● What the task asks: Going down the listing below, print exactly each line from the one with "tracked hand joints" up to and including the one with "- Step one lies", and skip the rest.

● Dataset section:
☆ ☆ ☆ ☆

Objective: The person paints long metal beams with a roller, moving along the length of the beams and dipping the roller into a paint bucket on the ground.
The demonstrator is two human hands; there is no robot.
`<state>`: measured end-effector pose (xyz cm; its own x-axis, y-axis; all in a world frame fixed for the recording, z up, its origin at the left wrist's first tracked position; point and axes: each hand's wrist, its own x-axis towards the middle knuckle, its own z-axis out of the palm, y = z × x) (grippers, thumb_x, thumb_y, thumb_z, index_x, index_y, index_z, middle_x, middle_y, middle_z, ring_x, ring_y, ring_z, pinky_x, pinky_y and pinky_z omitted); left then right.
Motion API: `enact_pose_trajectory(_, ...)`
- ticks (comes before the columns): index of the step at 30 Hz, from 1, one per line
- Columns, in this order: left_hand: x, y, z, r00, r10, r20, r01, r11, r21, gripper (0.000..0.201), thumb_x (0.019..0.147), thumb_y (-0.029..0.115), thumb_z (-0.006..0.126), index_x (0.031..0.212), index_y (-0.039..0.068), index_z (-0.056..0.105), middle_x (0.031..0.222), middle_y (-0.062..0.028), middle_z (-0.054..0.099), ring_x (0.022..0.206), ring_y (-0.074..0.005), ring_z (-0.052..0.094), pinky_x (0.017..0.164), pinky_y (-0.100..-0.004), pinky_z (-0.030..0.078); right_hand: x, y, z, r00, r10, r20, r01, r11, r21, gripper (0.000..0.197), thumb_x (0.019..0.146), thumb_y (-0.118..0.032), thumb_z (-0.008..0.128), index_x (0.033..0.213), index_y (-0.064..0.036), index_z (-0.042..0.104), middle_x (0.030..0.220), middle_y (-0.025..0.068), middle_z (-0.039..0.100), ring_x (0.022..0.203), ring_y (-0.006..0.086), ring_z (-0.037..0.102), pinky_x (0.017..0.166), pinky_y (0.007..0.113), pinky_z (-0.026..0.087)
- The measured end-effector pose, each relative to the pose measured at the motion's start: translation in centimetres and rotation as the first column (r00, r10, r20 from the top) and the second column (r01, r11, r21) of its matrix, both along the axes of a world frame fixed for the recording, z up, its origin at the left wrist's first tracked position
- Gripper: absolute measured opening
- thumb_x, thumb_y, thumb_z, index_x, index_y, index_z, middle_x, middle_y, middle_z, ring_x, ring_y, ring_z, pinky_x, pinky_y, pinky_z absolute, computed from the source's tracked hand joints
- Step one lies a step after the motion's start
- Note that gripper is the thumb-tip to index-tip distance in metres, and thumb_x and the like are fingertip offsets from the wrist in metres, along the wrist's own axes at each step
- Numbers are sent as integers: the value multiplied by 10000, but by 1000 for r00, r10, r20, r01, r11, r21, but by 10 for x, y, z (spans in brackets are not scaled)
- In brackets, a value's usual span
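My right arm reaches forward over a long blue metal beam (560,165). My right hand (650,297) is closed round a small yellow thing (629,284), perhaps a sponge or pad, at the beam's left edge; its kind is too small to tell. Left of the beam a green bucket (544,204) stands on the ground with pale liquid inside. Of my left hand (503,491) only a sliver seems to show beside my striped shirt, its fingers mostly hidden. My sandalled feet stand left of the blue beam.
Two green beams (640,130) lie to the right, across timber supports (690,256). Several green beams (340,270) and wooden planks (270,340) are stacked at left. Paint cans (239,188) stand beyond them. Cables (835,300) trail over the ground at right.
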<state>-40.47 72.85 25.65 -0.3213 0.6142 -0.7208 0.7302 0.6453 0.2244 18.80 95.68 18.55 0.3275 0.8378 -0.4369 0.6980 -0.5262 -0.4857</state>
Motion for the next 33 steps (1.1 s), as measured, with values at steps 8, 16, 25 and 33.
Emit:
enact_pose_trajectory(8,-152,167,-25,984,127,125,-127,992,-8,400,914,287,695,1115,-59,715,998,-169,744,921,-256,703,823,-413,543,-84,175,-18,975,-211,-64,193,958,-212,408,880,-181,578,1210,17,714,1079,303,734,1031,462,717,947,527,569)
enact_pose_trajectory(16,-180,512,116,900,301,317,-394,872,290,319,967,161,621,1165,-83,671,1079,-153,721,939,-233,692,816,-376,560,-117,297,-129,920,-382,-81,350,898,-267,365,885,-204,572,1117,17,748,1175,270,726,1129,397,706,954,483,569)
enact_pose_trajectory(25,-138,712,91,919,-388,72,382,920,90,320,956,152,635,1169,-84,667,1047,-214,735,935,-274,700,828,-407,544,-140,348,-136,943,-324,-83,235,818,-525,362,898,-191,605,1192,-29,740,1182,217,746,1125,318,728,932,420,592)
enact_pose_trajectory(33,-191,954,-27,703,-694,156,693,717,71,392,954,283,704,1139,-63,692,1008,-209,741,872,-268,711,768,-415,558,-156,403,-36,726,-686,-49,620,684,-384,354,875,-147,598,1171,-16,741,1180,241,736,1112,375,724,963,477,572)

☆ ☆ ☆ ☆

● Exercise answer:
- thumb_x, thumb_y, thumb_z, index_x, index_y, index_z, middle_x, middle_y, middle_z, ring_x, ring_y, ring_z, pinky_x, pinky_y, pinky_z absolute, computed from the source's tracked hand joints
- Step one lies a step after the motion's start

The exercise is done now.